Building Your Own Alerts

You can send additional alerts to PagerDuty by selecting the alert you want to use and going to Trigger Actions, then simply add an action using the Log the Alert to a File option. The file should be logged to C:\PagerDuty\Queue with a .txt file extension, and the content should be JSON that is formatted for our Events API. Check out the alert definitions we provide for examples of how to write your own alerts to be sent to PagerDuty.

Special Characters: you must avoid including quotation mark characters in the alert template. These will cause string termination in the output, resulting in invalid JSON syntax, which will result in the events failing to submit to the Events API. If you need to include quotation marks inside of the template, then it is highly recommended that you use curly quotes, i.e. and , rather than straight quotes ().

FAQ

Can I trigger incidents on multiple PagerDuty services?

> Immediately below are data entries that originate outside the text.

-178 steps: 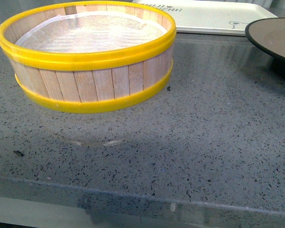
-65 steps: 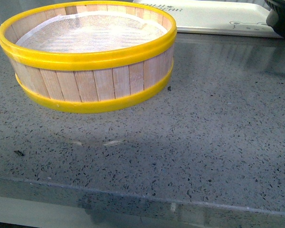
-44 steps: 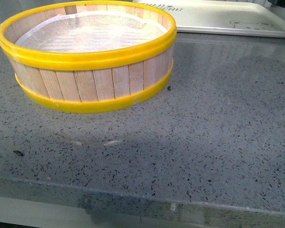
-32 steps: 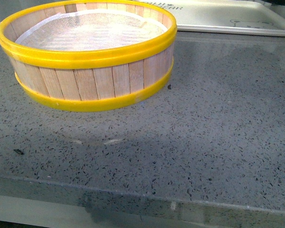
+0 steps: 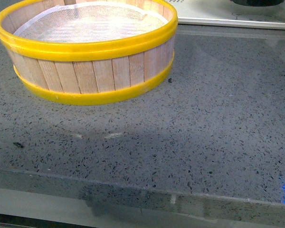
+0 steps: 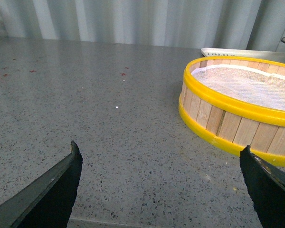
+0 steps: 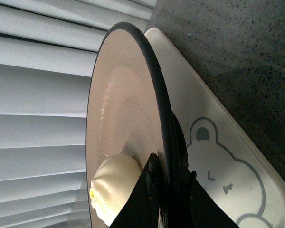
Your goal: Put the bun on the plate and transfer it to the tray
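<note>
Though the bun [image 7: 114, 187] sits on the plate [image 7: 123, 109], close to the rim, the job is at its last step: getting that plate down onto the tray [image 7: 185, 99]. The right hand [image 7: 171, 171] is clamped on the plate's black edge just beside the bun, one finger on the tan top and the other underneath. The plate lies level over the tray's bear drawing. From the front I catch only the plate's dark foot [image 5: 256, 2] at the far edge of the tray [image 5: 213, 14], and I cannot tell whether it touches or hangs just above.

The left hand [image 6: 159, 152] is spread wide with nothing in it, low over the grey surface [image 5: 204, 118] and apart from the yellow-banded steamer basket [image 5: 92, 71], whose cloth liner lies bare.

To my eye, what's wanted next is a gentle settle until the foot rests flat, then parting the fingers and drawing back sideways. The upper finger is so near the bun that a careless exit could nudge it, and any tilt might let it roll.
</note>
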Robot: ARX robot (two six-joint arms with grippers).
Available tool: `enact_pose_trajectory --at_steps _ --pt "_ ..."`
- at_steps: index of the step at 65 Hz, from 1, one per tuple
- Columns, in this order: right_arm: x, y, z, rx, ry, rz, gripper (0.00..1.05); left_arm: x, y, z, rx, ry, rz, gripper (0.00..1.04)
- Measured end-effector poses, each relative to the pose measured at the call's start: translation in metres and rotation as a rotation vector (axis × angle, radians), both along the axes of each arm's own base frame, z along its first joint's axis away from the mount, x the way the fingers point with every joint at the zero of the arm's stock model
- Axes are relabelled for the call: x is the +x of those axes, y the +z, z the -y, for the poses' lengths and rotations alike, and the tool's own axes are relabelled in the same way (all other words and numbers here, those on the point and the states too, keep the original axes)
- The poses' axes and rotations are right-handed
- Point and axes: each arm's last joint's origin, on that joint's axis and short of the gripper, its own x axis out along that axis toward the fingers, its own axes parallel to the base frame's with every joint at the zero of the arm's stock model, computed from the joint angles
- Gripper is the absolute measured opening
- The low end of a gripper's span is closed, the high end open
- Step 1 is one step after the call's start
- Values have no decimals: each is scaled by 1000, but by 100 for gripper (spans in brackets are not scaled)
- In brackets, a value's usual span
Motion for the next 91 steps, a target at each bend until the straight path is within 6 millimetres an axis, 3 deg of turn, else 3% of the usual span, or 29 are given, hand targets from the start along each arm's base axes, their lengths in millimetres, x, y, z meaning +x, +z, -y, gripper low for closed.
enact_pose_trajectory --at_steps 37,49,63,83,91 --pt "31 3 -22 -7 60 -5 3 0 0 0 0 0 0 98" --pt "31 1 -22 -12 61 -12 3 0 0 0 0 0 0 98" --pt "23 -19 -22 13 62 -58 3 0 0 0 0 0 0 98" --pt "16 -19 -22 14 60 -49 3 0 0 0 0 0 0 98" --pt "12 -17 -20 26 65 -35 22 0 0 0 0 0 0 98"
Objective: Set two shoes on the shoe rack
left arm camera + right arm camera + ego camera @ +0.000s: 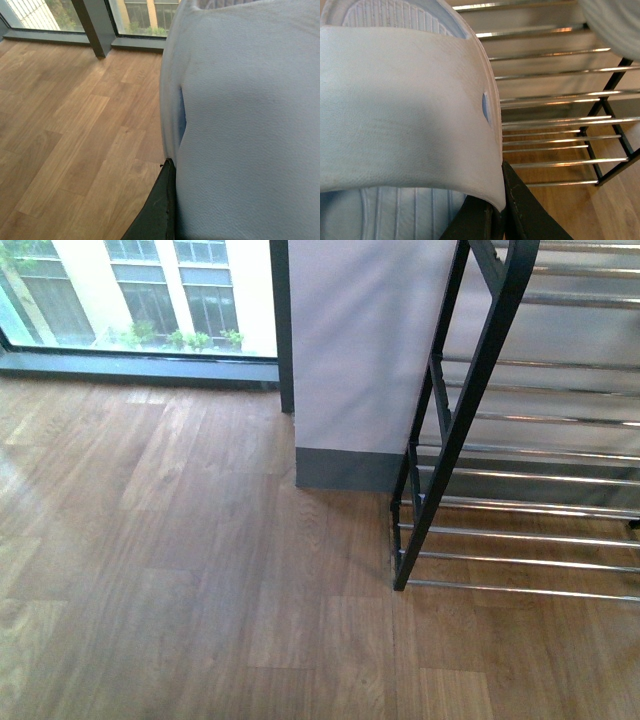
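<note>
Your right gripper [495, 220] pinches a slipper [405, 115] with the rack [555, 120] rods just beyond; left gripper [167, 200] pinches its slipper [240, 125] too

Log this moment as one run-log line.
left pincer: holding pale blue slipper over the floor | right pincer: holding second slipper above the shoe rack | rack tiers in front view: no shoes

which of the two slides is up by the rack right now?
The pale blue rubber slide slipper in the right claw: chrome rods of the black-framed shoe rack sit right behind it. The left claw's slipper has only wood floor and window behind.
</note>
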Available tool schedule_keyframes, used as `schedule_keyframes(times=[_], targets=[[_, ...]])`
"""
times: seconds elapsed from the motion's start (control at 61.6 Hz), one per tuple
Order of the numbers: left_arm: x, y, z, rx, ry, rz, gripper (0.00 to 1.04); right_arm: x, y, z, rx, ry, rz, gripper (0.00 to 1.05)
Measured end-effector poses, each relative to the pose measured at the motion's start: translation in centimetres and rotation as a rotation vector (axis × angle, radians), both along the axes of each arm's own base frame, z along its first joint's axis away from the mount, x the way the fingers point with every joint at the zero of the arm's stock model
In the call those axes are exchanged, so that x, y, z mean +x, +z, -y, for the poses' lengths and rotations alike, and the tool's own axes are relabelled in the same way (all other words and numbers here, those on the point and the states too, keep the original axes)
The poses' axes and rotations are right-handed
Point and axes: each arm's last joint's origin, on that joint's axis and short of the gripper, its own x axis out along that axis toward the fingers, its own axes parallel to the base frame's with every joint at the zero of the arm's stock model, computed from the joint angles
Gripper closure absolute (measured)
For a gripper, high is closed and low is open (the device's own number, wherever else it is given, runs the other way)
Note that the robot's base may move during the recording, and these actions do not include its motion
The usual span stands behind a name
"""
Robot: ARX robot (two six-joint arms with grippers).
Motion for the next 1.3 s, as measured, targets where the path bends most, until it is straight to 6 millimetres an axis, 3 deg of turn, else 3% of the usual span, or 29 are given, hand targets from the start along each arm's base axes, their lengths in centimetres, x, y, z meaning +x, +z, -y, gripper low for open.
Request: schedule_keyframes(times=[0.568, 0.746, 0.925, 1.298], targets=[[0.0, 0.0, 0.0, 0.001, 0.000, 0.001, 1.02, 0.1, 0.0, 0.0, -0.005, 0.007, 0.007, 1.03], [0.0, 0.0, 0.0, 0.001, 0.000, 0.000, 1.02, 0.9, 0.6, -0.2, -0.123, 0.031, 0.268, 1.03], [0.0, 0.0, 0.0, 0.000, 0.000, 0.000, 1.02, 4.2, 2.7, -0.6, -0.124, 0.045, 0.258, 1.03], [0.0, 0.0, 0.0, 0.000, 0.000, 0.000, 1.02, 13.7, 2.4, -0.5, -0.151, 0.054, 0.041, 1.03]])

Yes! Simply go to the details page for the node that you want to trigger incidents on a different PagerDuty service, scroll down to the Custom Properties section, then click Edit Custom Property Values to set a different value for PDIntegrationKey on that node. No need to change your alerts (unless you’ve hard-coded the integration key for your custom alerts), as the templates we provide use a SQL query to pull the integration key from this custom property on each node.

 

Why isn’t my alert triggering?

First try modifying the alert’s Trigger Conditions to something that is presently true to be sure that the problem is not a failure to meet the trigger conditions. If after trying this you see “This alert would be immediately triggered on 0 object(s) in alert scope” in the final Summary step above the Submit button, even though you know that the conditions you have entered under the Trigger Conditions are presently met, a particular bug is likely the culprit. Sometimes SolarWinds alerts can become corrupted and need to be replaced with a new alert.  To resolve the issue, create a new alert from scratch with all trigger conditions, actions, etc. identical to the original alert; at the final Summary step you should then see a message indicating that the new alert will trigger for at least one object. After saving the new alert you can then remove the original, corrupted alert.

 

Why do I keep getting an HTTP error when testing/simulating the action?

If you get a “Failed to execute HTTP request” when trying to simulate a trigger or resolve action on an alert, it’s usually either because the JSON is invalid or because the SolarWinds variables are not populating properly.

  • Try pasting the entire contents of the action’s HttpRequestBody field in a JSON validator tool to catch any formatting errors.
  • Try testing by replacing any SolarWinds variables (e.g., ${N=SwisEntity;M=FullName}) with dummy data, then testing again with the simulate button.  Once you’ve managed to successfully create a test alert/incident on PagerDuty by clicking simulate on the action, you can add back variables incrementally; you can do this most easily by clicking the Insert variables button while editing the action.  Any variables that do not have a preview value will not populate properly for the type of resource that the alert in question is set to monitor (e.g., node, interface, etc.).